Tempering Tomato Chutney
- In the same pan or different pan, heat ½ tablespoon of oil.
- Add the mustard seeds and crackle them.
- Then add curry leaves, fenugreek seeds, asafoetida and one broken red chili. Sauté till the curry leaves become crisp. Ensure that the spices and herbs do not burn.
- Then add the blended and ground tomato paste. Stir to mix and combine.
- Sauté for 3 to 4 minutes on a low heat. At this point you can add in a few tablespoons of hot water if the chutney looks thick to you.

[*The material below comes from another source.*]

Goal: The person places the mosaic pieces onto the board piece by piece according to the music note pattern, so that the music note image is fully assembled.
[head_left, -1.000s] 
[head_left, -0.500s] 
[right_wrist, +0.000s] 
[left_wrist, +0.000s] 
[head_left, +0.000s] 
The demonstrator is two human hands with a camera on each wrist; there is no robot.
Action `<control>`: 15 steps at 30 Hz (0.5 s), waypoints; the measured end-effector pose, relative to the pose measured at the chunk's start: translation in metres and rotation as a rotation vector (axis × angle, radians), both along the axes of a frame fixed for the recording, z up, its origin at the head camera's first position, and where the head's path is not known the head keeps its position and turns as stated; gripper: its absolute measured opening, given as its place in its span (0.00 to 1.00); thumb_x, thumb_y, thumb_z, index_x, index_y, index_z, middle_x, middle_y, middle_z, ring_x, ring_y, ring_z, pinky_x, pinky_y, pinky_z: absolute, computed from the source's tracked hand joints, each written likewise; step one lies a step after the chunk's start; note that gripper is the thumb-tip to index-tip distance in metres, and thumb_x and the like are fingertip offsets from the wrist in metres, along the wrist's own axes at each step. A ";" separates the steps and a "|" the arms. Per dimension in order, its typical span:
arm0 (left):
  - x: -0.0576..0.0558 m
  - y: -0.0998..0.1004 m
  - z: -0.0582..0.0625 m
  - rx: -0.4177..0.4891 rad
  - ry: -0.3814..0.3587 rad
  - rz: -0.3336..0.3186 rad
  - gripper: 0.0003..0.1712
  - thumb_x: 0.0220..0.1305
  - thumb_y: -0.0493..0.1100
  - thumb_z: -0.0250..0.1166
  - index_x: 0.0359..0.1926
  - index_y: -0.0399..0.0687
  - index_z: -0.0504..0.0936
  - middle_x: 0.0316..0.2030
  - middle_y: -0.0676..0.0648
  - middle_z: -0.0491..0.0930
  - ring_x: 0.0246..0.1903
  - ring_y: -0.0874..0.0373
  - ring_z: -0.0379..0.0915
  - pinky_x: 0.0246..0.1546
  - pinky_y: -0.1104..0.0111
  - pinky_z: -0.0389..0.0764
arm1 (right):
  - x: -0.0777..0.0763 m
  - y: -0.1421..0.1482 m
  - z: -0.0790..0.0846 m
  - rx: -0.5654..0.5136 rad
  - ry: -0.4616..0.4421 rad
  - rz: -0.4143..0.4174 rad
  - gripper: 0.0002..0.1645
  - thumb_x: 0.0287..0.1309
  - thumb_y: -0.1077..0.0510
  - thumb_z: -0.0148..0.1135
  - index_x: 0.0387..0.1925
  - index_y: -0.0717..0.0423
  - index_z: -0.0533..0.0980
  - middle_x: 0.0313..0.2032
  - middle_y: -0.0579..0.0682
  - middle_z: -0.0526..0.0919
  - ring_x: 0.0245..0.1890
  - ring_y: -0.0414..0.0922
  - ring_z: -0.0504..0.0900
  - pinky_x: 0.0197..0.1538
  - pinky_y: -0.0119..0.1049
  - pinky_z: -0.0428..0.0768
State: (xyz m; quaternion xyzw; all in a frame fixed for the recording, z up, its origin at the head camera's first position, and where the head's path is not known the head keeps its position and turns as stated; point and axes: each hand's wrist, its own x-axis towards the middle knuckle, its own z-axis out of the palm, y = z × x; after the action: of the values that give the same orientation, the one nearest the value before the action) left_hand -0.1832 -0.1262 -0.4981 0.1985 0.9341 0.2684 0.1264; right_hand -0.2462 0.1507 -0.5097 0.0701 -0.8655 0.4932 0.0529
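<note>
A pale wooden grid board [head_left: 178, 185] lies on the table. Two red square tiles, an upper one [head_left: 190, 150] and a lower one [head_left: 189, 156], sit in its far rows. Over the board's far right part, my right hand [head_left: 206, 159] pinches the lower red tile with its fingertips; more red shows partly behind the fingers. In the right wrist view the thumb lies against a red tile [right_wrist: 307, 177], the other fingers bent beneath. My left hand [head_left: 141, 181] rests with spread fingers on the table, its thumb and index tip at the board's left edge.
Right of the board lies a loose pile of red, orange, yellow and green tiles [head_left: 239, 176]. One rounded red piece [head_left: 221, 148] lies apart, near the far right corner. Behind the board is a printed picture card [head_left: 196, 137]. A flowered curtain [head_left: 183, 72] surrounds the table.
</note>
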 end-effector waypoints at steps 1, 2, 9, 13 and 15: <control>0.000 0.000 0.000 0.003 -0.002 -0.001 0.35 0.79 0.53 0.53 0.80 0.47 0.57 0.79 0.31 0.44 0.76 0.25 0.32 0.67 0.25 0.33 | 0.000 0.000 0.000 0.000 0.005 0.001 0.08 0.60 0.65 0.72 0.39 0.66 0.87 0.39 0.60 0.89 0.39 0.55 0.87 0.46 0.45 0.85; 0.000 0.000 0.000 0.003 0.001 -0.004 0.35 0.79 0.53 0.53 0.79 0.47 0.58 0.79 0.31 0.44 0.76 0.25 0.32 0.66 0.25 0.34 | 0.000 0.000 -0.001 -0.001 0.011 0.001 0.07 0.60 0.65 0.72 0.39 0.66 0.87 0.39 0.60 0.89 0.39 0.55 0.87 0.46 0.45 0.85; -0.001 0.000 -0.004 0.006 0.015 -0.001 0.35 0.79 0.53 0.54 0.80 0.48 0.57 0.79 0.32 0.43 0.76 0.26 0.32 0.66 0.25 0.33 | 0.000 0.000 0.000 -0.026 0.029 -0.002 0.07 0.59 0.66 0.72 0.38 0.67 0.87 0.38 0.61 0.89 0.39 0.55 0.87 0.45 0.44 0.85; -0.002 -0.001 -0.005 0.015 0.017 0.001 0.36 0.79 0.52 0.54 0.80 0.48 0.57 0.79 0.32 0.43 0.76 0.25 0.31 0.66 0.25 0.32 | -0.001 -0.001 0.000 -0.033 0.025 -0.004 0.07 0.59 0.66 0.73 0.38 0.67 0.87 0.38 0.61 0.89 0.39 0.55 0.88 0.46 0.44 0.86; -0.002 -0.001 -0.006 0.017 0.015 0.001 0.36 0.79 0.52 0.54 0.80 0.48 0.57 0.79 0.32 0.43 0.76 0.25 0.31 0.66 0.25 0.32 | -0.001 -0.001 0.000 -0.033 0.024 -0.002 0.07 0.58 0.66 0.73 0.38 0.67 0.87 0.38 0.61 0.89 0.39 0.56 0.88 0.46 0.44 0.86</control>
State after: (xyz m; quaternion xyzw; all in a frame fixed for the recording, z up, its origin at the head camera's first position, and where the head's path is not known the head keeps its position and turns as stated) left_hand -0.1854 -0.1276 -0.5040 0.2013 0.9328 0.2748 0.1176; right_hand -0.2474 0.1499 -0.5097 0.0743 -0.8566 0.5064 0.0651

- Check the taste and add more salt if required.
- Stir to mix. The chutney is done and ready to be served.
- This Tomato Chutney pairs extremely well with idli, dosa, uttapam or vada varieties. You can even serve this Thakkali chutney with pakodas.
- The remaining chutney can be stored in the fridge for 1 to 2 days.

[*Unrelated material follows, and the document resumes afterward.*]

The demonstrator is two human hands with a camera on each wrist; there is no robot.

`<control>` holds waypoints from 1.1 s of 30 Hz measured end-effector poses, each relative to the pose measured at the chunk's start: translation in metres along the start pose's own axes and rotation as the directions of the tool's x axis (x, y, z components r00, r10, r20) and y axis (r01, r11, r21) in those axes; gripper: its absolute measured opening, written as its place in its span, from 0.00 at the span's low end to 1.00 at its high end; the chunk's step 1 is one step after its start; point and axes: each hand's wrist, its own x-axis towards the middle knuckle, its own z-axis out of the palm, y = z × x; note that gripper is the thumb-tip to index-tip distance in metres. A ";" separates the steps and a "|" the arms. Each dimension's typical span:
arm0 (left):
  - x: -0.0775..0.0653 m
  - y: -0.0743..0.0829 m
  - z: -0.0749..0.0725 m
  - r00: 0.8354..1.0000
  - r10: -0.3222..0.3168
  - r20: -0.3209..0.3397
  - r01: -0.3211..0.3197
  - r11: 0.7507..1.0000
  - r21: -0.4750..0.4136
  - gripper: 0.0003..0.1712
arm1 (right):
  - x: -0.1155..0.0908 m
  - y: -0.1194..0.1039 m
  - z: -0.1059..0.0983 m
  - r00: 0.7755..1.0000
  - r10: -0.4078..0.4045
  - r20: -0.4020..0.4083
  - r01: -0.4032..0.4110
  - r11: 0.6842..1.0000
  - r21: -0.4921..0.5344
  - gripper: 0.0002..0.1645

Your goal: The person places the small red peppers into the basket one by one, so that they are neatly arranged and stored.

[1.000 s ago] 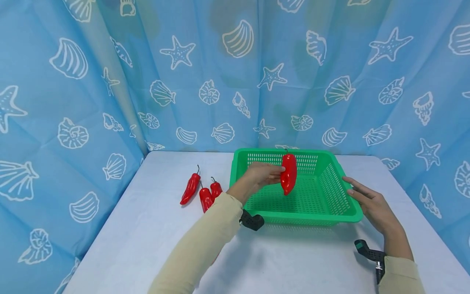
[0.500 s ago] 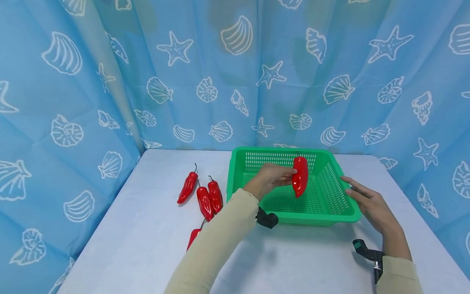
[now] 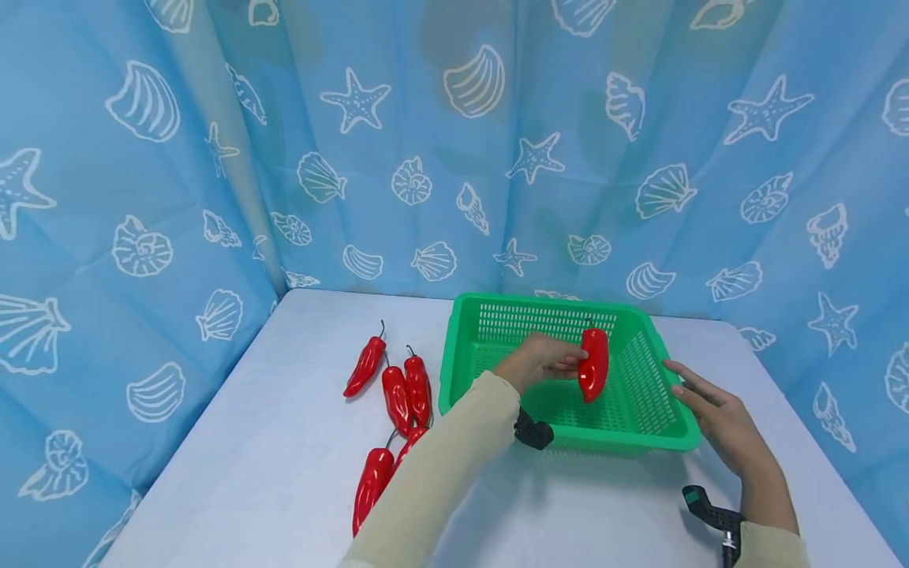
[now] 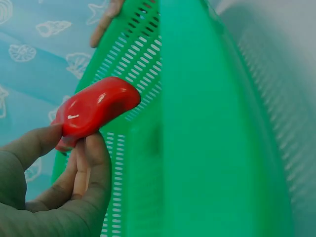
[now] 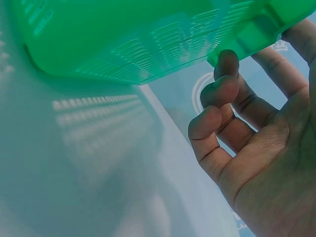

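My left hand (image 3: 543, 361) pinches a glossy red chili pepper (image 3: 593, 365) between thumb and fingers, over the inside of a green plastic basket (image 3: 525, 304). In the left wrist view the pepper (image 4: 101, 104) is held by its side, and its lower tip points away from the palm. At the basket's right rim, the fingertips of my right hand (image 3: 727, 414) touch the outer edge. Its fingers look relaxed in the right wrist view, some bent loosely below the green wall (image 5: 148, 39).
Several more red peppers (image 3: 398, 398) lie on the white table (image 3: 270, 442) left of the basket, partly hidden by my left sleeve (image 3: 447, 465). A blue curtain (image 3: 426, 158) with white seashells hangs behind and at the sides.
My left hand has carried the pepper rightward, deeper over the basket. More of the peppers on the table now show beside the left arm. The right hand keeps its place at the rim.
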 end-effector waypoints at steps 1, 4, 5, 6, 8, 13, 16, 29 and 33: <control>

- Use tomatoes, which are fresh, red and ripe. They can be tart or sweet-tart but not unripe.
- If the tomato chutney is too sour or tart for your taste, balance it by adding a few pinches of sugar or brown sugar.
- Ensure to cook the tomatoes really well, so that their raw flavor and aroma is not felt in the chutney
- If using medium-hot chillies, add 1 to 2 according to your spice preferences. If using a hotter and spicier variety of chilli, add 1 or ½ of it.
- You can skip adding cloves if you do not prefer it or have any allergy towards it.
- You could use any neutral oil or sesame oil (gingelly oil).
- The recipe can be scaled up to make for more servings.